How to Add a Website to Your Desktop (Windows, Mac & More)
Adding a website to your desktop gives you one-click access to any page you visit regularly — whether that's a web app, a dashboard, a news site, or a tool you use every day. The method you use depends on your operating system and your browser, and the result can range from a basic shortcut to something that behaves almost like a native app.
What "Adding a Website to Your Desktop" Actually Means
There's a meaningful difference between two things people often confuse:
- A desktop shortcut — a link file that opens the website in your default browser when you double-click it
- A Progressive Web App (PWA) — a version of the website installed to your system that opens in its own window, without browser tabs or toolbars, and sometimes works offline
Both live on your desktop. Both give you quick access. But they behave differently, and not every website supports both options.
How to Do It on Windows
Using Chrome or Edge (Shortcut Method)
- Open the website in your browser
- Resize the browser window so you can see your desktop
- Click and drag the padlock icon (or the favicon) from the address bar onto the desktop
- A
.urlshortcut file appears — double-clicking it reopens the site in your browser
Using Chrome or Edge (PWA / Install Method)
Some websites — especially web apps like Gmail, Notion, or Spotify Web — support installation as a PWA. In Chrome, look for the install icon (a small monitor with a down arrow) on the right side of the address bar. In Edge, it appears as a plus icon. Click it, confirm the install, and the site gets added to your desktop and Start menu as a standalone app.
Not all sites offer this. The option only appears when the website has been built to support PWA installation.
Manual Shortcut Creation
Right-click the desktop → New → Shortcut → paste the full URL (including https://) → name it → finish. This works for any website, regardless of PWA support.
How to Do It on macOS
Mac desktops handle this differently, and there's no drag-from-address-bar shortcut the same way Windows handles it.
Using Safari
Open the site in Safari, then go to File → Add to Dock. This creates a web app entry in your Dock (not technically the desktop, but equivalent in terms of quick access). On macOS Sonoma and later, Safari-based web apps open in their own window and behave more like installed applications.
Using Chrome on Mac
Chrome supports PWA installation on Mac the same way it does on Windows. Look for the install icon in the address bar when visiting a PWA-compatible site. Installed PWAs appear in your Applications folder and can be added to the Dock.
For a true desktop shortcut file on macOS, the process is less native — you'd typically create an alias or use a third-party app, since .url files don't behave the same way on macOS as they do on Windows.
How Browser Choice Affects the Experience 🖥️
| Browser | Desktop Shortcut | PWA Install | Standalone Window |
|---|---|---|---|
| Chrome | Yes (drag method) | Yes | Yes |
| Edge | Yes (drag method) | Yes | Yes |
| Firefox | Limited | No native support | No |
| Safari (Mac) | No drag method | Via File menu | Yes (Sonoma+) |
Firefox doesn't support PWA installation natively. If you're a Firefox-only user and want app-like behavior, you'd need a separate browser for that function or a browser extension.

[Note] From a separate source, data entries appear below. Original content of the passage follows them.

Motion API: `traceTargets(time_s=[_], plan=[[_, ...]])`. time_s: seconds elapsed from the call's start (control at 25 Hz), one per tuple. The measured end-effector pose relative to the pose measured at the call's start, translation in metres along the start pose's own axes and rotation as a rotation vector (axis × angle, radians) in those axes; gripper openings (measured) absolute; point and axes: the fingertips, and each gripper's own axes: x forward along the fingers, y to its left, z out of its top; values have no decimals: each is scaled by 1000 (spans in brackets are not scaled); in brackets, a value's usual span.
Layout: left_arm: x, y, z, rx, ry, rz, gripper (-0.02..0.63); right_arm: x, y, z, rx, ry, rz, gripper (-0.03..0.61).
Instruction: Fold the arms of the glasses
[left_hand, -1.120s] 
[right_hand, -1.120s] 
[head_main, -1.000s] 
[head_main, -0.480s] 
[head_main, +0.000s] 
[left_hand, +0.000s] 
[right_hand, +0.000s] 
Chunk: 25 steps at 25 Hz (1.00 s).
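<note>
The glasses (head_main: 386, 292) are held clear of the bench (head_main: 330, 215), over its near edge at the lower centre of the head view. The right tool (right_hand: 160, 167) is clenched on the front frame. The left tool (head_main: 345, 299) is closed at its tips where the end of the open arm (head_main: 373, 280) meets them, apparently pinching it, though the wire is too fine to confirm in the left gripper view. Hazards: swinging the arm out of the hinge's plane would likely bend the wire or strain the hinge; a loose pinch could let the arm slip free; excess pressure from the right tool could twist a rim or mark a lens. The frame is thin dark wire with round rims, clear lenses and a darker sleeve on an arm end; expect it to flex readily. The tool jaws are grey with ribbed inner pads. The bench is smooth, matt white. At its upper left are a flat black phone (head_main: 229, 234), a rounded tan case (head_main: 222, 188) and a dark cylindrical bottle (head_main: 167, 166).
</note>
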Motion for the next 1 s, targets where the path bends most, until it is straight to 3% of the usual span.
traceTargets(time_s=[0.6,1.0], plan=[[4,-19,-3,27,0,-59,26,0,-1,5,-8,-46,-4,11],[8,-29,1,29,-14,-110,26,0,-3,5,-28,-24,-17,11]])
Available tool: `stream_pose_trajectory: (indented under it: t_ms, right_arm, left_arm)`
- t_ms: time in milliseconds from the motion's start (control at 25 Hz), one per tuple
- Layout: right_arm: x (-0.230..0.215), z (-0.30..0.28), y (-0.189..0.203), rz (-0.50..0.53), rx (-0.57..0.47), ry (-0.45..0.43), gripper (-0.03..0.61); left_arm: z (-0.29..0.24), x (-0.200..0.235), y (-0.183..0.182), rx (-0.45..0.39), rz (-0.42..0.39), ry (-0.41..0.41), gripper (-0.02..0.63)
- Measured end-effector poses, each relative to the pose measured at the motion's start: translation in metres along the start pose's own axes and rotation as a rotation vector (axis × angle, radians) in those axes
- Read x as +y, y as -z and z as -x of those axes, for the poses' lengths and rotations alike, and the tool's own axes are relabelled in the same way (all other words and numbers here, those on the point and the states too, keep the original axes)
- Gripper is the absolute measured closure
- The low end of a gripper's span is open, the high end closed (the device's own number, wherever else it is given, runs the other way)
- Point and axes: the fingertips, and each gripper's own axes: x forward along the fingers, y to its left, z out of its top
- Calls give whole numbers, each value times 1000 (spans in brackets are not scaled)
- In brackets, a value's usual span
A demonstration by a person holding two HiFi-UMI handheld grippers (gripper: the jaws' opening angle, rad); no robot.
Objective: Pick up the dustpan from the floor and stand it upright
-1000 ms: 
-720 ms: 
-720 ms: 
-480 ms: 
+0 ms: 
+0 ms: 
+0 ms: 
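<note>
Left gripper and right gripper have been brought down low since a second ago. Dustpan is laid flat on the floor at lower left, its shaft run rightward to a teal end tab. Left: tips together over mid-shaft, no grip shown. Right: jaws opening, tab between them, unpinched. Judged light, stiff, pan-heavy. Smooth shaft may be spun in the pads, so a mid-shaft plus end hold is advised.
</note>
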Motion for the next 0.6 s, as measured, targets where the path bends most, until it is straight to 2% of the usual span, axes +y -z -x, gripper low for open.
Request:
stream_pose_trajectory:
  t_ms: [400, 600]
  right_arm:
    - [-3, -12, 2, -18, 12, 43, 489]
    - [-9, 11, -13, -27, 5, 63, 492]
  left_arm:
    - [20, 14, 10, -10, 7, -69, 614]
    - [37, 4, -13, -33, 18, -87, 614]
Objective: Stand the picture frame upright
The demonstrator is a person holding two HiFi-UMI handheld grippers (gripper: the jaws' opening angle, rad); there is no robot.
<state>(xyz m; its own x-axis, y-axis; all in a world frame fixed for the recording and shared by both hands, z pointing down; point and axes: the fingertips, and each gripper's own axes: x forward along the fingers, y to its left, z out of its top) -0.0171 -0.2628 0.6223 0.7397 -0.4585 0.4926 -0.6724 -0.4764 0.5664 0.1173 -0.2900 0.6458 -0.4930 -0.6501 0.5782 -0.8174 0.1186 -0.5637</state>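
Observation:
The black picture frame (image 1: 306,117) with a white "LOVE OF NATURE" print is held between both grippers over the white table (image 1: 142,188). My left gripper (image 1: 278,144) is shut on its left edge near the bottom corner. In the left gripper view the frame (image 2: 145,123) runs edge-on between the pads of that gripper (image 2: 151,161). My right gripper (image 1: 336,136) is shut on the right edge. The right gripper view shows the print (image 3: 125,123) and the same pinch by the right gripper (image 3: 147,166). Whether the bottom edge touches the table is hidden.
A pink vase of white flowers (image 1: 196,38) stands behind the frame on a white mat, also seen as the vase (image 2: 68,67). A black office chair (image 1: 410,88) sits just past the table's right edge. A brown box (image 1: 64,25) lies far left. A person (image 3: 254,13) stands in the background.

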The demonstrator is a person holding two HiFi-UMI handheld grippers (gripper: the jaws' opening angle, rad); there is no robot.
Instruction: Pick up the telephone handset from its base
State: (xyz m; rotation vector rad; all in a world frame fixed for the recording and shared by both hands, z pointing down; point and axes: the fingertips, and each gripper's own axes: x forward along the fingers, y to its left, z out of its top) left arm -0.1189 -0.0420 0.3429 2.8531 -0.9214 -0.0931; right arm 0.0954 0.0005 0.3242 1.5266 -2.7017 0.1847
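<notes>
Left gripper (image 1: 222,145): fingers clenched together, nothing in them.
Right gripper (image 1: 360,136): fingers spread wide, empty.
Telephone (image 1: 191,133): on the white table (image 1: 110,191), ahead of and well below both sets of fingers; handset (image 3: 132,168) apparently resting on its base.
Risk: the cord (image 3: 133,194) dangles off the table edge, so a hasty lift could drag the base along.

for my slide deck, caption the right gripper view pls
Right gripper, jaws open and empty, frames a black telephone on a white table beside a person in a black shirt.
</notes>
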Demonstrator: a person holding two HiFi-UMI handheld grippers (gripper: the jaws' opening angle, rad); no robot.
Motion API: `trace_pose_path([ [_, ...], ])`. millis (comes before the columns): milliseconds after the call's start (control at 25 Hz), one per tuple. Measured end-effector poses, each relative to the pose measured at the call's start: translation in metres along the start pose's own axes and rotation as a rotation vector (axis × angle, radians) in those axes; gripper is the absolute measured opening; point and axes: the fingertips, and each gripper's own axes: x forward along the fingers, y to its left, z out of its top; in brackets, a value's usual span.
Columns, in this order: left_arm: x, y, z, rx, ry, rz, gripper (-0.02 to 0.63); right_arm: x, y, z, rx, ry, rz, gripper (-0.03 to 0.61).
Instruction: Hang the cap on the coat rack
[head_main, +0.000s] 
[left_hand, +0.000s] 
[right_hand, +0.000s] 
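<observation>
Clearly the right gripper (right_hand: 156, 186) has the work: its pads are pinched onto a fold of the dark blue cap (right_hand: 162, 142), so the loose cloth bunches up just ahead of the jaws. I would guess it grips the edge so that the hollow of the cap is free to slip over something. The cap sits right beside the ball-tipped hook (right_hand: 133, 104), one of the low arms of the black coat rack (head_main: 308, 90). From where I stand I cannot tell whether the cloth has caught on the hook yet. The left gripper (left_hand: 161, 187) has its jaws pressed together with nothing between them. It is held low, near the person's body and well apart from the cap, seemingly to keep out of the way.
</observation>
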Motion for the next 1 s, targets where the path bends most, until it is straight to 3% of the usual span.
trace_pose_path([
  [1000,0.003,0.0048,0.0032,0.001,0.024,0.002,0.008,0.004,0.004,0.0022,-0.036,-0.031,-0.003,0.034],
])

What Changes Based on Your Setup
Operating system version matters. macOS Sonoma introduced significant improvements to web app behavior. Older versions of macOS handle this less elegantly. Windows 10 and 11 both support PWAs via Edge and Chrome, but the experience is slightly more polished on Windows 11.
The website itself matters. A PWA install option only appears when the site has implemented the necessary manifest and service worker files. A standard informational website won't offer it. Web apps — tools you log into and use interactively — are far more likely to support it.
How you actually want to use the shortcut matters. A basic .url file works fine if you just want faster access and don't mind the site opening inside your regular browser with all your other tabs. A PWA is worth setting up if you want the site to feel like a separate app — its own taskbar entry, its own window, no tab clutter.
Default browser settings matter too. A desktop shortcut created in Chrome will open in Chrome. If you later change your default browser, that shortcut may open in a different browser than expected, depending on how it was created.
A Note on Mobile vs. Desktop Behavior 📱
On Android and iOS, "add to home screen" is the equivalent of this feature, and it's been available longer and is more widely supported than desktop PWA installation. If you're toggling between devices, the experience may feel more seamless on mobile — which is worth knowing if cross-device consistency is part of your workflow.
The Variables That Shape Your Outcome
The right approach depends on factors only you can assess: which browser you prefer, which OS version you're running, whether the specific site you want supports PWA installation, and whether you want a simple file shortcut or something that behaves more like an installed application. Two people asking the same question can end up with meaningfully different setups — and both can be the right answer for their situation.